### [ASSIGNED TASK]
Output everything in the listing exactly.

### [STORED DATA]
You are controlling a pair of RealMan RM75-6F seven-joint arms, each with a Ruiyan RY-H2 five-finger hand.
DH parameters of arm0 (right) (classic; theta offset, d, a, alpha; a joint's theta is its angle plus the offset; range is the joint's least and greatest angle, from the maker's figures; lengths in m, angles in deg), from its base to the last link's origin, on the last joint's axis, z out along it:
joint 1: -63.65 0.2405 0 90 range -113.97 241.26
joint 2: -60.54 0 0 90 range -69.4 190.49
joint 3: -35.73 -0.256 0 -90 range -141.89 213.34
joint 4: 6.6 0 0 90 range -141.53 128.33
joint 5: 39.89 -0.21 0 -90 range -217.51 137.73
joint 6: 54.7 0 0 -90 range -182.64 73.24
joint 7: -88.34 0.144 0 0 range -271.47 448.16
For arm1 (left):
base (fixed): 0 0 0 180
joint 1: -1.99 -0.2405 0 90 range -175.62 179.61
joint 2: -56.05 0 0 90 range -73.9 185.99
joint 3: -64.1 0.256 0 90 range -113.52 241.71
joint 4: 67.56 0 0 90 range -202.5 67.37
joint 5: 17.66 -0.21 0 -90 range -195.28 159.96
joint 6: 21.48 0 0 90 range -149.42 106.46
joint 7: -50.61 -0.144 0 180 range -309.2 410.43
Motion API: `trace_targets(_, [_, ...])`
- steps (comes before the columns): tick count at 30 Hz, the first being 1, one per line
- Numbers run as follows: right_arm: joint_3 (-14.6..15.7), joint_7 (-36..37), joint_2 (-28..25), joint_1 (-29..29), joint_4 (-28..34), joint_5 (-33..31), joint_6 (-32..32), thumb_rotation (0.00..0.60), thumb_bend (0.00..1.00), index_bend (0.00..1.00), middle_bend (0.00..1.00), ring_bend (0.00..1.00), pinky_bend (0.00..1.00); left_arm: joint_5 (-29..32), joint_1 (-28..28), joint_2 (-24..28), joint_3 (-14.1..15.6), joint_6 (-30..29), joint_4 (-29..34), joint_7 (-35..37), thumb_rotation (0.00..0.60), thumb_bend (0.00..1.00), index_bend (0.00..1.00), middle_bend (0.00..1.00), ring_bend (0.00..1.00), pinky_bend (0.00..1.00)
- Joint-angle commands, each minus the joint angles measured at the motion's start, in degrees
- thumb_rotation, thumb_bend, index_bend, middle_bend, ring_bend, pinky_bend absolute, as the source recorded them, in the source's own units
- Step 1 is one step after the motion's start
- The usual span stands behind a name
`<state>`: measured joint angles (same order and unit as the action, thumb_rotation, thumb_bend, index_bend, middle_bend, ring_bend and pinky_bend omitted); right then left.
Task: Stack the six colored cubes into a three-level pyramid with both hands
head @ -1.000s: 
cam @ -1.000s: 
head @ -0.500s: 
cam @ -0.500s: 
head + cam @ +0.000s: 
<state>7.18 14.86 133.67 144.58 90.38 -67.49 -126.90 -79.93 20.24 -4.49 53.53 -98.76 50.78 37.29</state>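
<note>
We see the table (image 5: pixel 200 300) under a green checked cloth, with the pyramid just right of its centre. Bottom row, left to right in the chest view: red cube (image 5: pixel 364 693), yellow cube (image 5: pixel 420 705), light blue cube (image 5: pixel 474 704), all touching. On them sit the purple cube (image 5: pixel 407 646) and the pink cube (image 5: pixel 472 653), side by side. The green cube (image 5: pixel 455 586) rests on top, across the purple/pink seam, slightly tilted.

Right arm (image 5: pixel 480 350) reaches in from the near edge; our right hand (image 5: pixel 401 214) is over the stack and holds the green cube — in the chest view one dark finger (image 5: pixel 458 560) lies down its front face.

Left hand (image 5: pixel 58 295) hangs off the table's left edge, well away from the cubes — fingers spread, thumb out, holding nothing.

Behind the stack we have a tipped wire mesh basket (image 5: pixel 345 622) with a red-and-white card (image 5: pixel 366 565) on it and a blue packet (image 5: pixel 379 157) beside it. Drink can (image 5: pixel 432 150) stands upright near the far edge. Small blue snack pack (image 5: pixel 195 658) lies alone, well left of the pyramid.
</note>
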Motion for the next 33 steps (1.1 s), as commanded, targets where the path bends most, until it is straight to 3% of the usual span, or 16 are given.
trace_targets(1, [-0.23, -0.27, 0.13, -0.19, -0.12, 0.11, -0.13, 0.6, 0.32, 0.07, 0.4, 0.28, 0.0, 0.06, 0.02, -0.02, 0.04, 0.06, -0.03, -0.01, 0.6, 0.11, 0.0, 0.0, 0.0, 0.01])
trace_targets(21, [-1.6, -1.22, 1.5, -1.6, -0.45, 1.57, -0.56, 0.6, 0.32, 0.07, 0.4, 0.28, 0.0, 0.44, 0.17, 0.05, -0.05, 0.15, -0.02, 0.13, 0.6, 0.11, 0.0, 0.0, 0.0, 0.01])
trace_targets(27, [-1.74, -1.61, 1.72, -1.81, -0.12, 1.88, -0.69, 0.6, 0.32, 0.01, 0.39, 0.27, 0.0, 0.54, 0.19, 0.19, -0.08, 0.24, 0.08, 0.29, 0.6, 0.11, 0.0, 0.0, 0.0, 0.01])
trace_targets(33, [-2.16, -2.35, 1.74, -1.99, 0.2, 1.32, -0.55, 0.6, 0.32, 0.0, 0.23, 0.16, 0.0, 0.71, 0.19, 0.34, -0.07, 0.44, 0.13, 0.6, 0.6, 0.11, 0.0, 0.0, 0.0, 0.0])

### [FINAL ANSWER]
You are controlling a pair of RealMan RM75-6F seven-joint arms, each with a Ruiyan RY-H2 five-finger hand.
DH parameters of arm0 (right) (classic; theta offset, d, a, alpha; a joint's theta is its angle plus the offset; range is the joint's least and greatest angle, from the maker's figures; lengths in m, angles in deg), from its base to the last link's origin, on the last joint's axis, z out along it:
joint 1: -63.65 0.2405 0 90 range -113.97 241.26
joint 2: -60.54 0 0 90 range -69.4 190.49
joint 3: -35.73 -0.256 0 -90 range -141.89 213.34
joint 4: 6.6 0 0 90 range -141.53 128.33
joint 5: 39.89 -0.21 0 -90 range -217.51 137.73
joint 6: 54.7 0 0 -90 range -182.64 73.24
joint 7: -88.34 0.144 0 0 range -271.47 448.16
For arm1 (left):
base (fixed): 0 0 0 180
joint 1: -1.99 -0.2405 0 90 range -175.62 179.61
joint 2: -56.05 0 0 90 range -73.9 185.99
joint 3: -64.1 0.256 0 90 range -113.52 241.71
joint 4: 67.56 0 0 90 range -202.5 67.37
joint 5: 17.66 -0.21 0 -90 range -195.28 159.96
joint 6: 21.48 0 0 90 range -149.42 106.46
joint 7: -50.61 -0.144 0 180 range -309.2 410.43
Motion API: `trace_targets(_, [_, ...])`
- steps (comes before the columns): tick count at 30 Hz, the first being 1, one per line
- Numbers run as follows: right_arm: joint_3 (-14.6..15.7), joint_7 (-36..37), joint_2 (-28..25), joint_1 (-29..29), joint_4 (-28..34), joint_5 (-33..31), joint_6 (-32..32), thumb_rotation (0.00..0.60), thumb_bend (0.00..1.00), index_bend (0.00..1.00), middle_bend (0.00..1.00), ring_bend (0.00..1.00), pinky_bend (0.00..1.00); left_arm: joint_5 (-29..32), joint_1 (-28..28), joint_2 (-24..28), joint_3 (-14.1..15.6), joint_6 (-30..29), joint_4 (-29..34), joint_7 (-35..37), thumb_rotation (0.00..0.60), thumb_bend (0.00..1.00), index_bend (0.00..1.00), middle_bend (0.00..1.00), ring_bend (0.00..1.00), pinky_bend (0.00..1.00)
- Joint-angle commands, each minus the joint angles measured at the motion's start, in degrees
- thumb_rotation, thumb_bend, index_bend, middle_bend, ring_bend, pinky_bend absolute, as the source recorded them, in the source's own units
- Step 1 is one step after the motion's start
- The usual span stands behind a name
`<state>`: measured joint angles (same order and unit as the action, thumb_rotation, thumb_bend, index_bend, middle_bend, ring_bend and pinky_bend omitted); right then left.
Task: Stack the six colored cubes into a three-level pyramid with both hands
head @ -1.000s: 
cam @ -1.000s: 
head @ -0.500s: 
cam @ -0.500s: 
head + cam @ +0.000s: 
<state>7.18 14.86 133.67 144.58 90.38 -67.49 -126.90 -79.93 20.24 -4.49 53.53 -98.76 50.78 37.29</state>
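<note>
We see the table (image 5: pixel 200 300) under a green checked cloth, with the pyramid just right of its centre. Bottom row, left to right in the chest view: red cube (image 5: pixel 364 693), yellow cube (image 5: pixel 420 705), light blue cube (image 5: pixel 474 704), all touching. On them sit the purple cube (image 5: pixel 407 646) and the pink cube (image 5: pixel 472 653), side by side. The green cube (image 5: pixel 455 586) rests on top, across the purple/pink seam, slightly tilted.

Right arm (image 5: pixel 480 350) reaches in from the near edge; our right hand (image 5: pixel 401 214) is over the stack and holds the green cube — in the chest view one dark finger (image 5: pixel 458 560) lies down its front face.

Left hand (image 5: pixel 58 295) hangs off the table's left edge, well away from the cubes — fingers spread, thumb out, holding nothing.

Behind the stack we have a tipped wire mesh basket (image 5: pixel 345 622) with a red-and-white card (image 5: pixel 366 565) on it and a blue packet (image 5: pixel 379 157) beside it. Drink can (image 5: pixel 432 150) stands upright near the far edge. Small blue snack pack (image 5: pixel 195 658) lies alone, well left of the pyramid.
</note>
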Motion for the next 33 steps (1.1 s), as commanded, targets where the path bends most, until it is straight to 3% of the usual span, or 16 are given.
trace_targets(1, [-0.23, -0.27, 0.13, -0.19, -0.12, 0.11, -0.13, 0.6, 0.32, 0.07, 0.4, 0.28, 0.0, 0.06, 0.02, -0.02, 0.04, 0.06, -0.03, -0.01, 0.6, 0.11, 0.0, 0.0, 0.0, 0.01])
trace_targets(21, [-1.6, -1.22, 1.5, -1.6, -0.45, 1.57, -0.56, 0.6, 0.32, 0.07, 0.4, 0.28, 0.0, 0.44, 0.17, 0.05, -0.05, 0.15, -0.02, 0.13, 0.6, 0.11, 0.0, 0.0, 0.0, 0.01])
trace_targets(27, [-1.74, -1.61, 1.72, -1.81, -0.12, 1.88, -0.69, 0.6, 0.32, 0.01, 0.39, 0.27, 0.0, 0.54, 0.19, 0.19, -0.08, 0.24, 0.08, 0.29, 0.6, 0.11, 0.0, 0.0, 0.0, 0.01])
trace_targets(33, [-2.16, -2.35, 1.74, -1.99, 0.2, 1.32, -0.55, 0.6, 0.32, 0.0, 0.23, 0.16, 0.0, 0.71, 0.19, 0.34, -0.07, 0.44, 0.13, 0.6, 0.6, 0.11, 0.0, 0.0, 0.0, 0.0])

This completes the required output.